Hi Elkhan,

Theo's advice is spot-on, you should use asyncIO with AsyncFunction.

AsyncIO is not performing any task asynchronously by itself though, so you should either use the async API of the library if existant or manage your own thread pool. The thread pool should be as large as your desired parallelism (4-8). AsyncIO then ensures that the results are emitted in the correct way (to have consistent state). AsyncIO internally uses a queue for the parallel tasks, which should be at least as large as the number of threads in your pool. You can decide if results should be published as fast as possible (UNORDERED) or in the order of arrival (ORDERED where a slow element stops faster elements from being published). For ORDERED, your queue length should be much longer for optimal performance.
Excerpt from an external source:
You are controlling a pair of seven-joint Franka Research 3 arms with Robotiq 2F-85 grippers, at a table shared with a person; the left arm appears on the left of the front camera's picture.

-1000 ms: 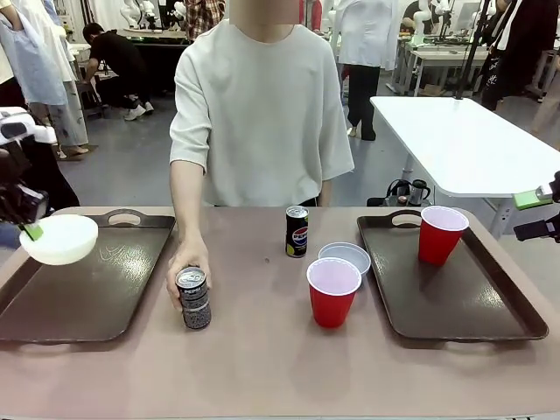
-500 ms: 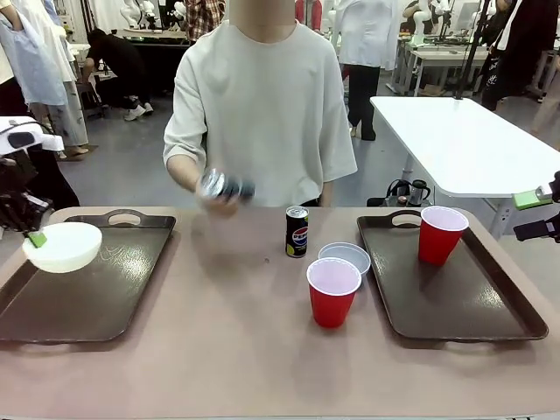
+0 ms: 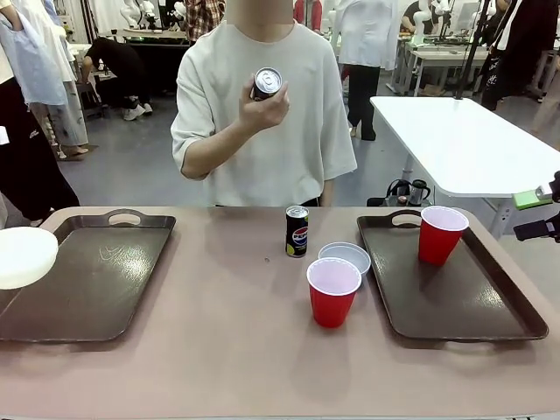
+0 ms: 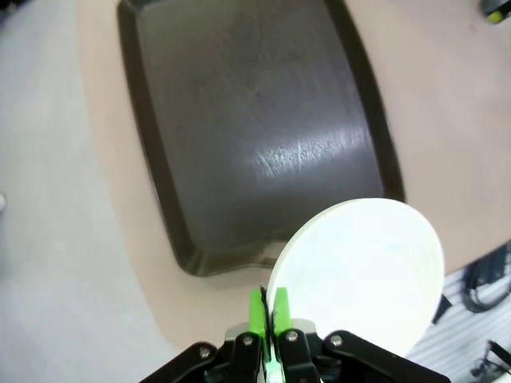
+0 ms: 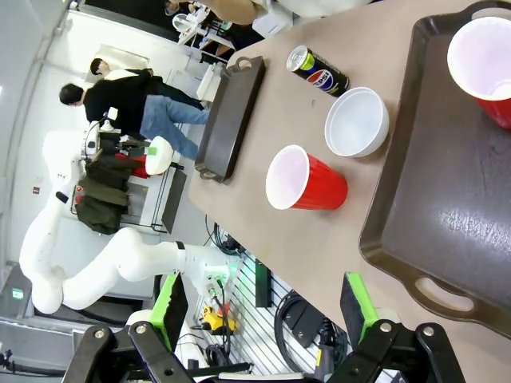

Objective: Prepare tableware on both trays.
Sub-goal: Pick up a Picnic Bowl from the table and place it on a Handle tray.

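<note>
A white bowl (image 3: 22, 256) hangs at the picture's left edge, over the outer rim of the left tray (image 3: 96, 289). In the left wrist view my left gripper (image 4: 267, 307) is shut on the rim of this bowl (image 4: 359, 267), above one corner of the tray (image 4: 239, 120). My right gripper (image 5: 265, 311) stands open beyond the right tray (image 3: 455, 302), which holds one red cup (image 3: 440, 234). On the table between the trays are a second red cup (image 3: 332, 291), a second white bowl (image 3: 345, 258) and a dark can (image 3: 297, 231). The person holds another can (image 3: 267, 83) up at chest height.
The person stands at the far side of the table, behind its middle. A white table (image 3: 464, 144) stands behind at the right. Bare tabletop lies between the left tray and the can.
My left gripper carried the bowl leftward to the picture's edge. The person lifted a can off the table and raised it to chest height. The right arm stayed still.
</note>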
If your longest elements take 2 min but the average 30 sec, you want to have a queue that is 4 roughly times as big as the number of threads (no exact science here).

Multithreading within an operator is strongly discouraged in 1.6 and will even be impossible in the near future. The main reason is that it's really hard to reason about consistent state and have a consistent checkpoint. It's very easy to have duplicates are lost elements in such a setting.
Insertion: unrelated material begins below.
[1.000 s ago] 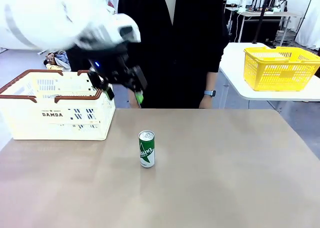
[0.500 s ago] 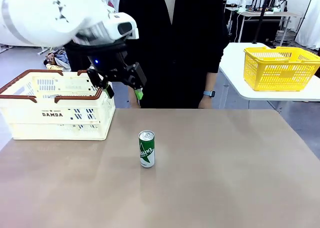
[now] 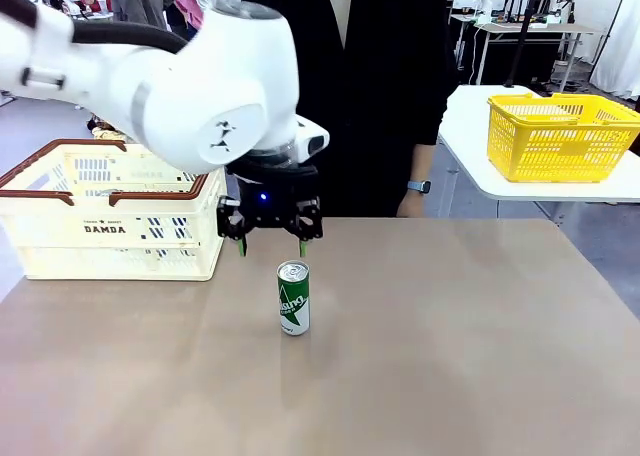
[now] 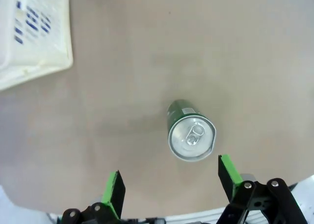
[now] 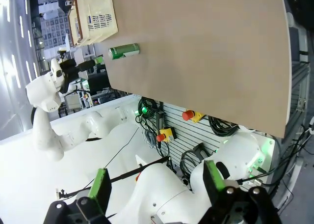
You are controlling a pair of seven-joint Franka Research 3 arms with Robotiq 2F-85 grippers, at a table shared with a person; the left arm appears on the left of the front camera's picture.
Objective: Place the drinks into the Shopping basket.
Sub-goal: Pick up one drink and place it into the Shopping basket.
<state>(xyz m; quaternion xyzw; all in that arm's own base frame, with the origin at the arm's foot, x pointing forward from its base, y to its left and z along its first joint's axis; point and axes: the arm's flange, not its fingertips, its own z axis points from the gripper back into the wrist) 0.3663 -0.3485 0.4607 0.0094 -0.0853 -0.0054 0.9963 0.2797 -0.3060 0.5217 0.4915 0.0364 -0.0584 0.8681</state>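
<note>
The left gripper (image 3: 271, 243), jaws spread wide, hovers above the upright green aluminium can (image 3: 293, 298); it appears offset behind the can. Centre over the silver top, descend, then close. The cream-white slotted plastic basket (image 3: 110, 238) stands beside it, path unobstructed.

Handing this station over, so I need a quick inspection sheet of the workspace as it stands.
Surface: brown table, bare apart from the items below.
Job's things: green can upright mid-table; cream Shopping basket at the robot's left, contents hidden.
Clutter: nothing seen.
Grippers: left tool open, hovering just above and behind the can, not touching; right tool open, off the table beside the robot's base.
Cables: black cables under the table edge.
Surroundings: person at the far side; yellow basket on another table.
</note>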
On Thu, Apr 16, 2020 at 3:43 PM Theo Diefenthal <theo.diefenthal@scoop-software.de> wrote:
Hi,

I think you could utilize AsyncIO in your case with just using a local thread pool [1].

Best regards
Theo

[1] https://ci.apache.org/projects/flink/flink-docs-stable/dev/stream/operators/asyncio.html


Von: "Elkhan Dadashov" <elkhan.dadashov@gmail.com>
An: "user" <user@flink.apache.org>
Gesendet: Donnerstag, 16. April 2020 10:37:55
Betreff: How to scale a streaming Flink pipeline without abusing parallelism for long computation tasks?

Hi Flink users,
I have a basic Flnk pipeline, doing flatmap.

inside flatmap, I get the input, path it to the client library to compute some result.

That library execution takes around 30 seconds to 2 minutes (depending on the input ) for producing the output from the given input ( it is time-series based long-running computation). 

As it takes the library long time to compute, the input payloads keep buffered, and if not given enough parallelism, the job will crash/restart. (java.lang.RuntimeException: Buffer pool is destroyed.)

Wanted to check what are other options for scaling Flink streaming pipeline without abusing parallelism for long-running computations in Flink operator?

Is multi-threading inside the operator recommended? ( even though the single input computation takes a long time, but I can definitely run 4-8 of them in parallel threads, instead of one by one, inside the same FlatMap operator.

1 core for each yarn slot ( which will hold 1 flatmap operator) seems too expensive. If we could launch more link operators with only 1 core, it could have been easier.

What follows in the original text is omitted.